How Open-Source Intelligence Became the Ultimate Tool for Global Accountability
Once the domain of state spy agencies, Open-Source Intelligence (OSINT) has matured into a rigorous, standardized discipline empowering citizens to track environmental crimes, debunk disinformation, and verify human rights abuses.
By Factlen Editorial Team
- Human Rights Investigators
- Focuses on establishing rigorous legal standards to ensure digital evidence is admissible in international courts while protecting vulnerable witnesses.
- Citizen Journalists & Fact-Checkers
- Values the democratization of intelligence tools to debunk state-sponsored disinformation and verify events in real-time.
- Environmental Compliance Teams
- Utilizes open-source data to map corporate supply chains, track ecological crimes, and ensure adherence to international sustainability regulations.
- Cybersecurity & AI Analysts
- Prioritizes the technological advancement of data collection, emphasizing the integration of machine learning to process massive intelligence datasets.
What's not represented
- · Privacy advocates concerned about the mass scraping of public data
- · Defense attorneys challenging the admissibility of digital reconstructions
Why this matters
The democratization of intelligence gathering means that verifying facts, tracking corporate supply chains, and exposing bad actors is no longer restricted to governments. This shift equips journalists, compliance officers, and everyday citizens with the tools to demand transparency and enforce accountability on a global scale.
Key points
- Open-Source Intelligence (OSINT) has grown into a nearly $30 billion industry, empowering citizens and journalists to verify facts.
- The Berkeley Protocol has standardized digital evidence collection, allowing it to be used in international war crime tribunals.
- OSINT prevents victim re-traumatization by using digital footprints rather than requiring repeated harrowing testimonies.
- Environmental investigators use public data to track illegal logging and corporate supply chain violations.
- While AI automates data sorting, human intuition remains critical to contextualize findings and combat deepfakes.
For decades, the word "intelligence" conjured images of classified dossiers, covert operatives, and state-guarded secrets. Today, the most actionable intelligence is hiding in plain sight. Open-Source Intelligence (OSINT)—the practice of gathering and analyzing publicly available data—has evolved from a niche cybersecurity hobby into a foundational pillar of global accountability. By synthesizing satellite imagery, corporate registries, social media metadata, and public flight logs, a decentralized network of investigators is now capable of uncovering truths that were once the exclusive domain of national spy agencies.[3][8]
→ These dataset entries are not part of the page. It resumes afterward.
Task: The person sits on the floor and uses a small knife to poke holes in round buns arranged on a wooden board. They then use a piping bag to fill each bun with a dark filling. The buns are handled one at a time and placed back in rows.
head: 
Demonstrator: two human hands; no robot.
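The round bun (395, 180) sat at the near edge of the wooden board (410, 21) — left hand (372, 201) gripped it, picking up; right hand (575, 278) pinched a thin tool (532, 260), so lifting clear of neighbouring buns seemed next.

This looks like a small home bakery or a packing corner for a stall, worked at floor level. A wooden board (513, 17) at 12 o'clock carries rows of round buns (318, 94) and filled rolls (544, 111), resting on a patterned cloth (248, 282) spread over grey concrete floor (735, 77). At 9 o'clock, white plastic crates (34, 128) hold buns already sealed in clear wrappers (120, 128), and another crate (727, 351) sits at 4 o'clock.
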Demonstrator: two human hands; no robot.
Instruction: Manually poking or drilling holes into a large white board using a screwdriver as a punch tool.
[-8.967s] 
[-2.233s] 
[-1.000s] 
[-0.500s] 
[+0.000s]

The scale of this transformation is immense. The global OSINT market, valued at roughly $5 billion just a few years ago, is projected to reach nearly $29.2 billion by the end of 2026. This explosive growth reflects a fundamental shift in how societies establish facts. As the digital universe expands, the ability to turn raw, unstructured public data into verified, actionable insights has become a critical survival skill for newsrooms, legal teams, and human rights organizations worldwide.[7][8]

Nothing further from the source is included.